┌─ SUPPLIED DATA

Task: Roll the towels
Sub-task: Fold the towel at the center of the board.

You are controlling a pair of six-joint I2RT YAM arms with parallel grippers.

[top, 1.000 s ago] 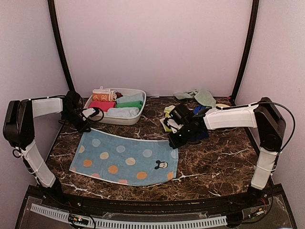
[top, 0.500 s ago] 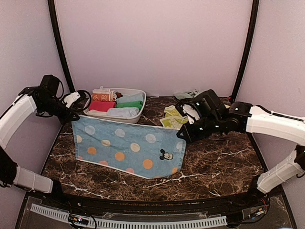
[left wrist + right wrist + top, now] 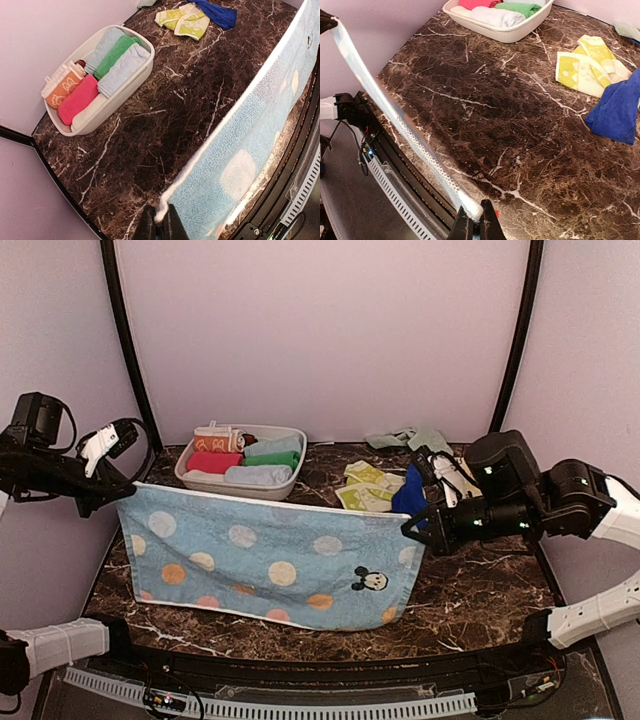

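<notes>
Found the table [image 3: 480, 580] dark and marbled, and judged the work on it roughly half done. Saw the spotted towel [image 3: 270, 565] held up by its top edge, stretched wide like a hanging sheet above the near part of the table. Not rolled at all yet, and judged to need laying flat before any rolling. Saw the tub [image 3: 292, 478] at the back left, full of rolled towels [image 3: 258, 475], and took those as finished. Noted at the back right, well apart from the tub, a yellow-green towel [image 3: 365, 487], a dark blue towel [image 3: 408, 495] just beside it, and a mint towel [image 3: 405, 438] near the wall. All crumpled, all left to do. Found the left gripper [image 3: 160, 226] pinched tight on the upper left corner of the spotted towel. Found the right gripper [image 3: 472, 220] pinched tight on the upper right corner, with no gap visible between the fingers of either.

Counted one table, one tub, two grippers. Counted four unrolled towels: one held, three lying. Counted six rolled towels in the tub, as far as could be told. Could not tell whether more lay hidden underneath.
</notes>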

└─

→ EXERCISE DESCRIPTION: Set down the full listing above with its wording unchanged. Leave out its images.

→ ANSWER TO THIS EXERCISE:
Task: Roll the towels
Sub-task: Fold the towel at the center of the board.

You are controlling a pair of six-joint I2RT YAM arms with parallel grippers.

[top, 1.000 s ago] 
[top, 0.500 s ago] 
[left wrist + right wrist + top, now] 

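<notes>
Found the table [image 3: 480, 580] dark and marbled, and judged the work on it roughly half done. Saw the spotted towel [image 3: 270, 565] held up by its top edge, stretched wide like a hanging sheet above the near part of the table. Not rolled at all yet, and judged to need laying flat before any rolling. Saw the tub [image 3: 292, 478] at the back left, full of rolled towels [image 3: 258, 475], and took those as finished. Noted at the back right, well apart from the tub, a yellow-green towel [image 3: 365, 487], a dark blue towel [image 3: 408, 495] just beside it, and a mint towel [image 3: 405, 438] near the wall. All crumpled, all left to do. Found the left gripper [image 3: 160, 226] pinched tight on the upper left corner of the spotted towel. Found the right gripper [image 3: 472, 220] pinched tight on the upper right corner, with no gap visible between the fingers of either.

Counted one table, one tub, two grippers. Counted four unrolled towels: one held, three lying. Counted six rolled towels in the tub, as far as could be told. Could not tell whether more lay hidden underneath.
</notes>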

With this, the output is complete.